The CLIENT understands that the CD copy given by the DEVELOPER will not be able to run any database programs unless the website in the CD copy is installed in a web server.

COMMUNICATION FOR ONGOING PROJECT

Except where it is necessary to successfully complete the Project, the DEVELOPER shall be entitled to provide the Services remotely from its own premises (via email, fax, or through the internet) and will not be required to attend the Customer's premises. 

The CLIENT can view the ongoing website development work by viewing them online. The DEVELOPER shall supply the CLIENT with the URL where the ongoing website will be shown.

ADDITIONAL CHARGES

Additional charges shall apply only if the CLIENT wishes the DEVELOPER to perform a job that is outside the scope of work that is specified in this contract. This additional work can be in a form of additional pages, pictures, database programs, or any customization of the programs that were not previously agreed upon in this contract. Otherwise, total cost of the project shall remain as stated in the contract, with no hidden charges. In cases, wherein the DEVELOPER will have to undertake additional work and would require additional charges, the DEVELOPER shall inform the CLIENT first and get their approval before proceeding. If the particular job is not indicated in this contract, it shall automatically imply that the job is not part of the scope of work.

RUSH FEE

A 20% addition of the total project cost shall be charged to the client for rush jobs. Rush jobs are determined if a project is at least Three (3) working days ahead of the development deadline and if the Client has explicitly requested for the project to be finished ahead of the scheduled project completion date. Only then shall the rush fee be invoked.

LATE PAYMENT

In the event the CLIENT fails to pay the Project Cost when due, CLIENT shall pay late payment penalty equivalent to 5% of total unpaid amount for every month of delay. 

REFUNDS

CLIENT understands that the DEVELOPER offers no refund for the amount paid by the CLIENT unless the DEVELOPER does not deliver according to the conditions stated in this contract. But in case of substantial progress in the project on the part of the DEVELOPER, and for which the CLIENT can make use of what had been accomplished, the DEVELOPER shall be entitled to a proportionate compensation.
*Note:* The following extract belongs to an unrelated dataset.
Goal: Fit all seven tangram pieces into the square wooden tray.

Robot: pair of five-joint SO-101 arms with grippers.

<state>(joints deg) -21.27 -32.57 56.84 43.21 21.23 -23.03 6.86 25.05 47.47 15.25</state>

The CLIENT cannot ask for a refund even if the CLIENT is not satisfied with the website design so long as the DEVELOPER is willing to continue to come up with new designs to finally please the client (the CLIENT is given a maximum of 2 revisions without additional charges). However, the CLIENT must provide enough support to guide the DEVELOPER in coming up with the design that will finally fit the CLIENT’S taste. This support is outlined in the section above (under WEBSITE DESIGN). Delays in the project development shall not be reason for refund. 

WARRANTIES

The DEVELOPER provides a 1-year warranty on all its programming work to fix any bugs or errors that the CLIENT encounters that is the result of faulty programming by the DEVELOPER. However, this warranty becomes void if the CLIENT or any third party de-compiles, disassembles, decrypts, extracts or otherwise reverse engineer any part of any software that is provided to the CLIENT by the DEVELOPER. 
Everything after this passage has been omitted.